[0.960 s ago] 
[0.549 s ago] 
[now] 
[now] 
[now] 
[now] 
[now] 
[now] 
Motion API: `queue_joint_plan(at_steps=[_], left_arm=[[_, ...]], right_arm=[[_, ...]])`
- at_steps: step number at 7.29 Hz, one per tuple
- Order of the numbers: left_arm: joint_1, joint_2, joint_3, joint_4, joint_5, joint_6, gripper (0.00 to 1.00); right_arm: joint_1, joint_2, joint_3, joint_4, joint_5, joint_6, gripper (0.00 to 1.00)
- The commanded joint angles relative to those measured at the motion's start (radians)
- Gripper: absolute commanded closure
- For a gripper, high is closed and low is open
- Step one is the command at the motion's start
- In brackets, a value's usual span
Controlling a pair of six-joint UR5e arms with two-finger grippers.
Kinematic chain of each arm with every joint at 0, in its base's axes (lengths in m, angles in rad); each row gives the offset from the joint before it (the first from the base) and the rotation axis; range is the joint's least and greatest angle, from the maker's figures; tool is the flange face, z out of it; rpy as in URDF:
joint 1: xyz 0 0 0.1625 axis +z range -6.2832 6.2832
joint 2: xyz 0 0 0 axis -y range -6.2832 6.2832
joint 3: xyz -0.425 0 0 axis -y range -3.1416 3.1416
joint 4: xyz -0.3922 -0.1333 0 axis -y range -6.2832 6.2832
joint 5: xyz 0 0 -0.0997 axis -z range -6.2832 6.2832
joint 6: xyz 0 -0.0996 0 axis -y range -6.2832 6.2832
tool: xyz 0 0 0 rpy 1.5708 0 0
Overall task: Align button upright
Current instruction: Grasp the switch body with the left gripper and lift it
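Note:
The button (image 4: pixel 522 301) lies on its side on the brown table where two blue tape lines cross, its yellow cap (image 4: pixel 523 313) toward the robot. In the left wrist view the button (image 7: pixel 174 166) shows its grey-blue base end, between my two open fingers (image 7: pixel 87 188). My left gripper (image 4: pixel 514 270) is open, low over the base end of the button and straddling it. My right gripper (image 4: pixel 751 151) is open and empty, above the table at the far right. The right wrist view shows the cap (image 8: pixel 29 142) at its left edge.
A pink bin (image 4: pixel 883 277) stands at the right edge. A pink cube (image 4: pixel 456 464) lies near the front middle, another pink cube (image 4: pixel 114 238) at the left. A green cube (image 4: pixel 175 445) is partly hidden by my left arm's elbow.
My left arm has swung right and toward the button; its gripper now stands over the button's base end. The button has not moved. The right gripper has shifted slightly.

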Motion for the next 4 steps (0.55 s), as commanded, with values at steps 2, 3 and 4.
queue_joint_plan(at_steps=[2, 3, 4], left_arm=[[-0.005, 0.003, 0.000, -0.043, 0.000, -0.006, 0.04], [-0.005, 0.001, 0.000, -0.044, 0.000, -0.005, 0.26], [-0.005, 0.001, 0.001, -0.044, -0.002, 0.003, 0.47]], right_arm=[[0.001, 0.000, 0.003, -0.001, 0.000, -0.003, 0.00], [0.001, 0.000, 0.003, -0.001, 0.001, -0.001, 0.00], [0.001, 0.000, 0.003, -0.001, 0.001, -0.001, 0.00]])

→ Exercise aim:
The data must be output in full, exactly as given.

→ Solution for this task:
[0.960 s ago] 
[0.549 s ago] 
[now] 
[now] 
[now] 
[now] 
[now] 
[now] 
Motion API: `queue_joint_plan(at_steps=[_], left_arm=[[_, ...]], right_arm=[[_, ...]])`
- at_steps: step number at 7.29 Hz, one per tuple
- Order of the numbers: left_arm: joint_1, joint_2, joint_3, joint_4, joint_5, joint_6, gripper (0.00 to 1.00); right_arm: joint_1, joint_2, joint_3, joint_4, joint_5, joint_6, gripper (0.00 to 1.00)
- The commanded joint angles relative to those measured at the motion's start (radians)
- Gripper: absolute commanded closure
- For a gripper, high is closed and low is open
- Step one is the command at the motion's start
- In brackets, a value's usual span
Controlling a pair of six-joint UR5e arms with two-finger grippers.
Kinematic chain of each arm with every joint at 0, in its base's axes (lengths in m, angles in rad); each row gives the offset from the joint before it (the first from the base) and the rotation axis; range is the joint's least and greatest angle, from the maker's figures; tool is the flange face, z out of it; rpy as in URDF:
joint 1: xyz 0 0 0.1625 axis +z range -6.2832 6.2832
joint 2: xyz 0 0 0 axis -y range -6.2832 6.2832
joint 3: xyz -0.425 0 0 axis -y range -3.1416 3.1416
joint 4: xyz -0.3922 -0.1333 0 axis -y range -6.2832 6.2832
joint 5: xyz 0 0 -0.0997 axis -z range -6.2832 6.2832
joint 6: xyz 0 -0.0996 0 axis -y range -6.2832 6.2832
tool: xyz 0 0 0 rpy 1.5708 0 0
Overall task: Align button upright
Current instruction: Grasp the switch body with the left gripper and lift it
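Note:
The button (image 4: pixel 522 301) lies on its side on the brown table where two blue tape lines cross, its yellow cap (image 4: pixel 523 313) toward the robot. In the left wrist view the button (image 7: pixel 174 166) shows its grey-blue base end, between my two open fingers (image 7: pixel 87 188). My left gripper (image 4: pixel 514 270) is open, low over the base end of the button and straddling it. My right gripper (image 4: pixel 751 151) is open and empty, above the table at the far right. The right wrist view shows the cap (image 8: pixel 29 142) at its left edge.
A pink bin (image 4: pixel 883 277) stands at the right edge. A pink cube (image 4: pixel 456 464) lies near the front middle, another pink cube (image 4: pixel 114 238) at the left. A green cube (image 4: pixel 175 445) is partly hidden by my left arm's elbow.
My left arm has swung right and toward the button; its gripper now stands over the button's base end. The button has not moved. The right gripper has shifted slightly.
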
Motion for the next 4 steps (0.55 s), as commanded, with values at steps 2, 3 and 4.
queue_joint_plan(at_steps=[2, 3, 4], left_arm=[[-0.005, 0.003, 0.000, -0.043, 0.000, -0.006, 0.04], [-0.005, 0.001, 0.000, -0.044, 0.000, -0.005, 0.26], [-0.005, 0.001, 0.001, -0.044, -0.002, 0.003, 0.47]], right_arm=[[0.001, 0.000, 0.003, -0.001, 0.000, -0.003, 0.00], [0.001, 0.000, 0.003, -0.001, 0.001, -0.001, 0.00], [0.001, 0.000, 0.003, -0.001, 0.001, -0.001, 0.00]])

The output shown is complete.